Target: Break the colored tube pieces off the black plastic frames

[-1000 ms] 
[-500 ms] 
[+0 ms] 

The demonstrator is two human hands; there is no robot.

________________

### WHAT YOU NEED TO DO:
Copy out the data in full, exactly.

### SOLUTION TO THIS PROBLEM:
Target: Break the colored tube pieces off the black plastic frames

[-1000 ms] 
[-500 ms] 
[+0 ms] 

The demonstrator is two human hands; there is no robot.

Nothing remains to be done in this exercise.